The work of Glasgow-based artist Jamie Crewe feels a lot like a telenovela, Spanish for ‘soap opera’ (it literally translates as ‘TV novel’). One could even allude to the concept of the culebron—a colloquial Southernism, both in the European-Spanish context and in parts of South America—as a fitting quality of the artist’s most recent body of work. Culebra means ‘long snake’, and the name refers to the television series’ often elongated and convoluted dramatic plot.
In the way that the telenovela’s protagonist’s experiences function as forms of modern allegory—morally, socially or politically inclined—Crewe’s solo exhibition at Tramway, Pastoral Drama, similarly pulls from ancient myths as backdrops and placeholders for matters at great personal stake. In this exhibition, the artist taps into the story of Eurydice and Orpheus (as told in Ovid’s Metamorphoses, 8 AD) and a 17th century operatic interlude based on the same tale (titled Eumelio and subtitled dramma pastorale, by Agostino Agazzari, 1606 AD) for the exhibition’s main narrative arc. In these plots, acts of sight create deceitful and painful situations that bring demise—even death—to their characters.
The installation is constructed around a set of orange-brown wall partitions that together form a spiral-like arrangement where separate elements—comprising text, drawings and video—are partly invisible to one another. Upon entering the space, on both sides of a protruding wall, one is faced with ‘Terms’, a text written in the first person that moves between declaration and contract; it describes Crewe’s request not to be seen, understood or referred to as a man. The artist is transgender, and their address and treatment as any gendered reference other than this one is described in the text as painful and undesired. The tone is urgent and the matter non-negotiable; failure to follow suit will result in the artist’s deliberate withdrawal.
Invoked by the spirits of their gendered and phenomenological past, Crewe appears in ‘Pastoral Drama’—a two-channel animated video played on hanging screens—as simultaneously absent and present. The artist has modelled the protagonists, Eumelio and Eurydice, on themself; both take their facial features to create female and male versions of the artist’s appearance at 21-years-old. All characters in this half-hour film are embodied in beautifully intricate drawings and precise plasticine bodies. There is a sense of god-like joy in the artist’s efforts to render their subjects realistically as well as to grant them the full freedom afforded by their surroundings. It is here that Pastoral Drama captures the senses with masterful effect: we are drawn into this world with lush colours, clever props, multi-textured and dynamic landscapes, and the depth of feeling afforded by a soundtrack of lever harp and viola.

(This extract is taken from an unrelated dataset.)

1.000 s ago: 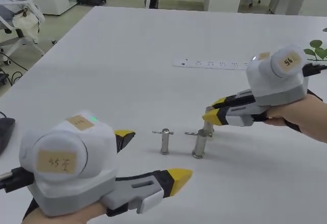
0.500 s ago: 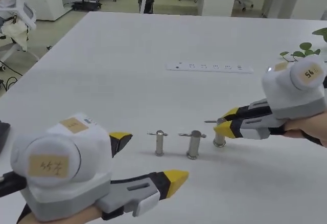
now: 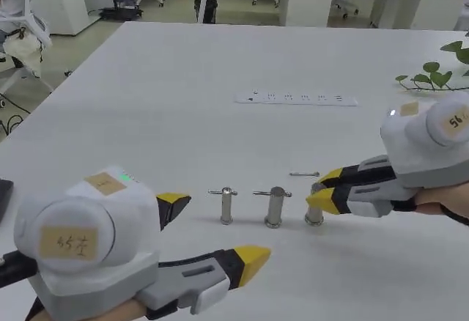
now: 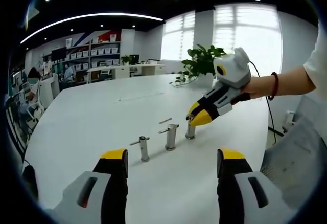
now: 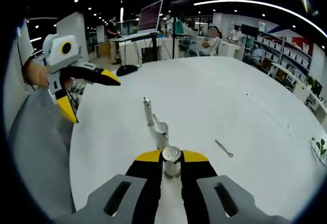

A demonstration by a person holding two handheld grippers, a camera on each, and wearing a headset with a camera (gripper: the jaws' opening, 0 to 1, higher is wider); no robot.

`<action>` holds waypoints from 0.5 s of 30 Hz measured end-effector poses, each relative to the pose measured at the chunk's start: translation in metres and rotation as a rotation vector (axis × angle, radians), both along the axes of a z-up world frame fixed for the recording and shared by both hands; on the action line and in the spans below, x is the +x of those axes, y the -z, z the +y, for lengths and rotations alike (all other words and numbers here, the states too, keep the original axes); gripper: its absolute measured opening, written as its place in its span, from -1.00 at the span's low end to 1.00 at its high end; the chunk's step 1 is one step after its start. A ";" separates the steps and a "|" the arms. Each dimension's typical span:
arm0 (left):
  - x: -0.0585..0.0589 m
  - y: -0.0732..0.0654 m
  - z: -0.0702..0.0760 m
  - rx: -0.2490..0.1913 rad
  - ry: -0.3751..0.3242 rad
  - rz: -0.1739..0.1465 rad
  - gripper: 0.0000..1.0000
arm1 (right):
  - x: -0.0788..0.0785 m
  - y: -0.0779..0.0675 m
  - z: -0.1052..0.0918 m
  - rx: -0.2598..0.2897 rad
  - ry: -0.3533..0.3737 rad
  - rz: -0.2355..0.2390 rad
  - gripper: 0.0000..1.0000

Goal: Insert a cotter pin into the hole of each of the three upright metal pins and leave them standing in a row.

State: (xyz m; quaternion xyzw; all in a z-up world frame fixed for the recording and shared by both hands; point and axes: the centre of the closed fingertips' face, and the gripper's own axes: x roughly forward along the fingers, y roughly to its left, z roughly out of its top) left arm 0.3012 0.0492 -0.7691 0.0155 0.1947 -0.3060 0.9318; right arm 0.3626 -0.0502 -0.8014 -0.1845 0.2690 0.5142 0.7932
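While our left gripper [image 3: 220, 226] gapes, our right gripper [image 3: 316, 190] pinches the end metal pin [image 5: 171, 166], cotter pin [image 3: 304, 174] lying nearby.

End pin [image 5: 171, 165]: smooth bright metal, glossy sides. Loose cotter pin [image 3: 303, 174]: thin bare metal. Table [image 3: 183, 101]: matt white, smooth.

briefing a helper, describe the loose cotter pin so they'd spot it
On the white table stands a row of three upright pins. Just beyond the right-hand pin, a cotter pin lies flat, the only one not pushed through a pin.
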 end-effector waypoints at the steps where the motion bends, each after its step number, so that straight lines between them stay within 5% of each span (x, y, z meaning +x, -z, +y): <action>1: 0.000 0.000 0.000 0.000 0.000 0.000 0.41 | -0.002 0.001 0.001 0.001 -0.001 0.003 -0.73; 15: -0.008 0.001 -0.004 0.008 0.025 0.002 0.39 | -0.022 0.008 0.015 0.021 -0.017 0.021 -0.73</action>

Within such aesthetic pleasure unfolds a dramatic and non-spoken plot, wherein both Eurydice and Eumelio end up in the inferno of Hades, only for heroic characters to later attempt their rescue. The genre of both narratives, though greatly similar in content, shifts dramatically from romantic melodrama to an all-male adventure trip: while Eumelio is rescued by his guardian Apollo after being deceived by demons passing as Vices, Eurydice—after being bitten by a snake—is eternally doomed to death when her husband Orpheus breaks the only rule given to him on his quest to rescue her from the underworld: that of not looking back at her at any point on their way out. Fuelled by impatience or desire or doubt, Orpheus breaks his promise and Eurydice disappears, the screen turning pitch black. Eumelio’s narrative continues with celebration and male camaraderie, but not for long. Here Crewe inserts an improvised tale of tribulation and misfortune and, in the end, neither the male or female characters make it out unscratched.

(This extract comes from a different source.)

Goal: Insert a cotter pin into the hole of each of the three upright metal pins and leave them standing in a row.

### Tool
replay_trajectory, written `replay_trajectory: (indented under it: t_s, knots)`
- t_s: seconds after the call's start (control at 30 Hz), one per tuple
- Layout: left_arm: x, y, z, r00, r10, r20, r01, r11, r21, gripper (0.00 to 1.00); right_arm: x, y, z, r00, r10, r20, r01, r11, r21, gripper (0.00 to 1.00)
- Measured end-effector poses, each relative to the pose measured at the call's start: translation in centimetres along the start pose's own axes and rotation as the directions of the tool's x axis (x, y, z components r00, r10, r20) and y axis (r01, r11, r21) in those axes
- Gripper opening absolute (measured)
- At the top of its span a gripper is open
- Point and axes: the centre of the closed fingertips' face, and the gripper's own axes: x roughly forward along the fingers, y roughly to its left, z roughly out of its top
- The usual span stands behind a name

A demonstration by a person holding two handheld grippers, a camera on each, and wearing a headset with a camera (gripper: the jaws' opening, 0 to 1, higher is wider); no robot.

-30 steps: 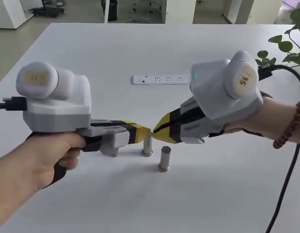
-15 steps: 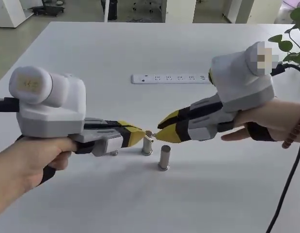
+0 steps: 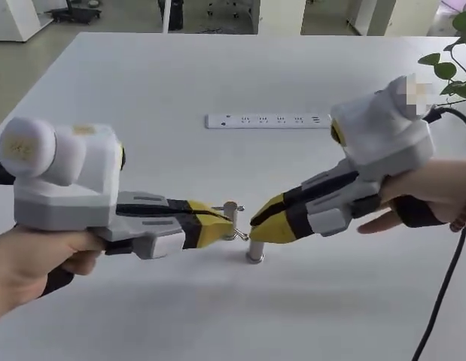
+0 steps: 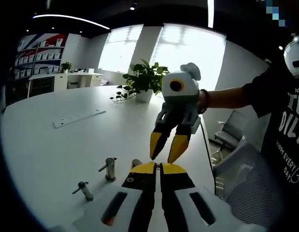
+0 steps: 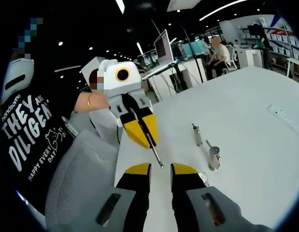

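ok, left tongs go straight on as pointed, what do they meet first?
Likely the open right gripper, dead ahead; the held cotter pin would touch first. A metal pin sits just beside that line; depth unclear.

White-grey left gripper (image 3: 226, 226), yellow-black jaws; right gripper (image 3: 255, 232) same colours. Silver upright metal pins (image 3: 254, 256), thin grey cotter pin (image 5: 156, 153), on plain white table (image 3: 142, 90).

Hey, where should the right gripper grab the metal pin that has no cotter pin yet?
Low on the bare pin, from the right gripper's side. It stands upright, its neighbours carry their cotter pins near the top, and the left gripper holds a cotter pin on the other side.
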Motion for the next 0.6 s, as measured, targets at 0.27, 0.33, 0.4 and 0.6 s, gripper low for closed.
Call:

From inside the gallery looking out onto the main street are ‘25 Abductresses’, a series of individual drawings printed on bright fluorescent paper that together with a cloudy brown paint compose murals, covering the entire surface of two large windows. Abductresses, we are told, are demons, or furies; beings of vengeance. These human-like creatures—bird hybrids—are here to be observed by an outside gaze. As such, they become open targets for recognition and misrecognition, admiration and repulsion, understanding and hostility. Throughout the exhibition, regardless of the elicited responses to their ambiguous being, their presence is unreservedly aggressive, and wholly unapologetic.
Crewe’s play between autobiography and myth, or better, their use of myth as a means to deal with biography (and thus the toil of mind and body) is, in itself, an important way in which this exhibition gestures towards queer visibility; here, the artist hides in plain sight. In the context of a fraught social and political moment, where trans bodies are still greatly determined by the policies and semantics enacted by governments and state actors, and where erasure is not only a risk but a reality close to many, Crewe’s Pastoral Drama insists on the right to be looked at on one’s own terms. If the telenovela provides hyper-real narratives as a way of fabricating an economy of emotional gain for its audiences, Crewe’s reconfiguration of Eurydice and Eumelio’s stories allows for voices to speak that may otherwise be outcast to the periphery.
Eliel Jones is a writer and curator based in London.